Typically the lookout doesn’t start work at Mount Ireland until late June or early July, when most of the snow has melted and the wildfire risk begins to rise.

This spring McCraw’s challenge was even more acute. The lookout he had enlisted for the job backed out late in May. Someone then suggested McCraw explain his dilemma to associations of fire lookout enthusiasts, of which there are several.

The Oregon Fire Lookouts posted about the situation on its Facebook page on June 4.

McCraw said he has had a “very good response” from the post, and several candidates have been in touch.

McCraw said on June 9 he will be able to fill the vacancy in time to have Mount Ireland staffed.
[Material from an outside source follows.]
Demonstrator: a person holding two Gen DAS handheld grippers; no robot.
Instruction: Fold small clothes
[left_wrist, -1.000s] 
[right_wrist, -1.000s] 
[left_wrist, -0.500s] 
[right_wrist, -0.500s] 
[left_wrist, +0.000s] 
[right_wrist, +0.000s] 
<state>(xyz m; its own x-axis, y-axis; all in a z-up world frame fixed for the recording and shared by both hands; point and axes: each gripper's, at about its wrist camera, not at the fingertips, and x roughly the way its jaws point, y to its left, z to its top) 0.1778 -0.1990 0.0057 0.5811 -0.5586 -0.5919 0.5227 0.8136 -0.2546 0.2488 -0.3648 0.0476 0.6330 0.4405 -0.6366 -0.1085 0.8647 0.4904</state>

The person he hires will have an interesting summer, to be sure. Mount Ireland is pretty remote even by lookout standards.

You can’t drive to the peak.

The roughly 3½-mile hiking trail offsets its modest distance with a significant elevation gain of 2,300 feet — roughly equivalent to climbing the Astoria Column about 18 times.

(Except without stairs.)

The nearest settlement is Granite, about 8 miles from the trailhead. Sumpter is about 15 miles.

McCraw said the Forest Service each year hires a helicopter crew to haul in water, propane and other supplies to the lookout. A technician checks the radio equipment on the peak, which includes an antenna and a repeater.

The Mount Ireland lookout usually works until mid to late September, depending on the weather.

Snowstorms are possible in any month at that elevation, but McCraw said in some years dry weather persists into October so the lookout stays on duty through deer season.

The people charged with managing Northeastern Oregon’s federal forests early on recognized Mount Ireland’s utility as a fire lookout.

Except the peak wasn’t called Mount Ireland then.

According to Ray Kresek’s comprehensive book, “Fire Lookouts of Oregon and Washington,” on Aug 28, 1915, just a decade after the Forest Service was created, agency employees Charles F. Groom and C.C. Davenport climbed the mountain and established a “rag” camp on the white granitic boulders that make up its summit.

At that time it was called Bald Mountain.

On Jan. 25, 1917, the Oregon Geographic Board petitioned the federal government to rename Bald Mountain as Ireland Mountain. The honoree was not the island off the west coast of England, but a man — the late Henry Ireland, former supervisor of the Whitman National Forest, which includes his namesake peak, who died May 31, 1916. (The Wallowa and Whitman national forests were combined in the early 1950s.) The U.S. Geographic Board approved the change, and at some point later the agency went with the current form, Mount Ireland, rather than the original Ireland Mountain.

The first lookout structure, a simple cabin with a flat roof to facilitate the lookout’s work, was built in 1916. A cupola was added to the cabin in 1928, according to contemporary newspaper reports.

The original cabin was removed in 1957 and replaced by the current lookout — a much different structure made of steel with the expansive glass windows typical of lookouts.

Unlike many lookouts, which are perched atop a tower to get above nearby trees, Mount Ireland needs no such artificial means. Besides being the tallest point in the vicinity, the mountain’s summit is bare stone, the only trees being whitebark pines stunted by the nearly arctic climate and frequent strong winds.